Abbiamo visto per voi "L'ultimo gigante" su Netflix ed ecco cosa ne pensiamo.

 Se state cercando un film che vi faccia saltare sulla sedia o che rivoluzioni la storia del cinema, L'ultimo gigante non è quello che fa per voi. È arrivato su Netflix con l'aria di chi vuole spiegarti la vita, ma finisce per essere il solito dramma familiare che potresti guardare con tua nonna la domenica pomeriggio senza troppi traumi.

Abbiamo visto per voi "L'ultimo gigante" su Netflix ed ecco cosa ne pensiamo.

Ecco la nostra recensione senza filtri.

L'ultimo gigante: Quando il trauma familiare incontra una cartolina di Instagram

Diciamoci la verità: la trama è più prevedibile di un algoritmo di TikTok. Abbiamo Boris, il classico tipo "fuggito dalla civiltà" che fa la guida turistica alle cascate dell'Iguazú (spoiler: sì, l'acqua è bella, l’abbiamo capito dopo i primi 10 minuti di riprese col drone). La sua vita monotona viene interrotta da Julián, il padre che lo ha abbandonato e che si ripresenta con l'aria di chi ha sbagliato strada ma in realtà vuole solo scaricare i suoi sensi di colpa prima del gran finale.
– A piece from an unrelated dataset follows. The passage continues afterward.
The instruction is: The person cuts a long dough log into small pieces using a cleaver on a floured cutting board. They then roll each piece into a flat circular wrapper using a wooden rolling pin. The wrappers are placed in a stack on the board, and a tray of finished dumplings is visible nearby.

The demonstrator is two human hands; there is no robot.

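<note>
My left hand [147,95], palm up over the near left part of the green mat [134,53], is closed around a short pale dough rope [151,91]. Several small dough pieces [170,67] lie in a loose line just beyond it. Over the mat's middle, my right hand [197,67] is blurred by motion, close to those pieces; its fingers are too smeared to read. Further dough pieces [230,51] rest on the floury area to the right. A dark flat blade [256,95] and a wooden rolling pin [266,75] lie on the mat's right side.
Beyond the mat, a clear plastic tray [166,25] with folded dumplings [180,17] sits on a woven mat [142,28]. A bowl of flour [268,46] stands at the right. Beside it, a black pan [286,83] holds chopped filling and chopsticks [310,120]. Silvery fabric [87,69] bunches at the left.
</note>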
Oscar Martínez vs. La Noia

L'unico motivo per non chiudere l'app dopo mezz'ora è Oscar Martínez. L'uomo ha una faccia che sembra scolpita nel granito e riesce a rendere interessante anche il modo in cui beve un bicchiere d'acqua. È bravo, forse troppo per questo film. Accanto a lui, Matías Mayer fa il suo dovere: è il figlio arrabbiato, guarda lontano, sospira molto. Praticamente recita "il risentimento" per tutto il tempo, ma senza mai graffiare davvero.

Perché sì (se proprio dovete)

L'estetica: Se vi serve un background rilassante mentre scrollate il telefono, i paesaggi argentini sono spettacolari. È fondamentalmente un documentario del National Geographic con un po' di dialoghi esistenziali nel mezzo.

I silenzi: In un mondo di film dove tutti urlano, qui si parla poco. Peccato che quando parlano, dicono cose che sembrano uscite da un libro di aforismi comprato in autogrill.



Perché no (la dura realtà)

Il problema principale è che L'ultimo gigante soffre della sindrome del "prodotto medio Netflix". È pulito, ben girato, ma privo di anima vera. È tutto terribilmente calcolato per farti scendere la lacrimuccia al minuto 85. Non c'è un guizzo, non c'è un montaggio originale, non c'è una scena che ti faccia dire "wow". È cinema "confortevole", ma il comfort spesso è il nemico dell'arte.

Il Verdetto

Non è un disastro, ma è terribilmente ordinario. Se volete vedere un uomo anziano che riflette sui propri errori in modo magistrale, riguardatevi The Father. Se volete vedere le cascate, usate Google Earth. Se invece avete due ore da buttare e volete sentirvi "profondi" senza fare alcuno sforzo intellettuale, cliccate pure su play.

Voto: 5.5 / 10

Nota per il lettore: Non fatevi ingannare dalla fotografia patinata. Sotto la superficie c'è meno sostanza di quanta ne trovi in un video di "unboxing" di scarpe. È il tipico film che dimenticherai tre minuti dopo aver visto i titoli di coda.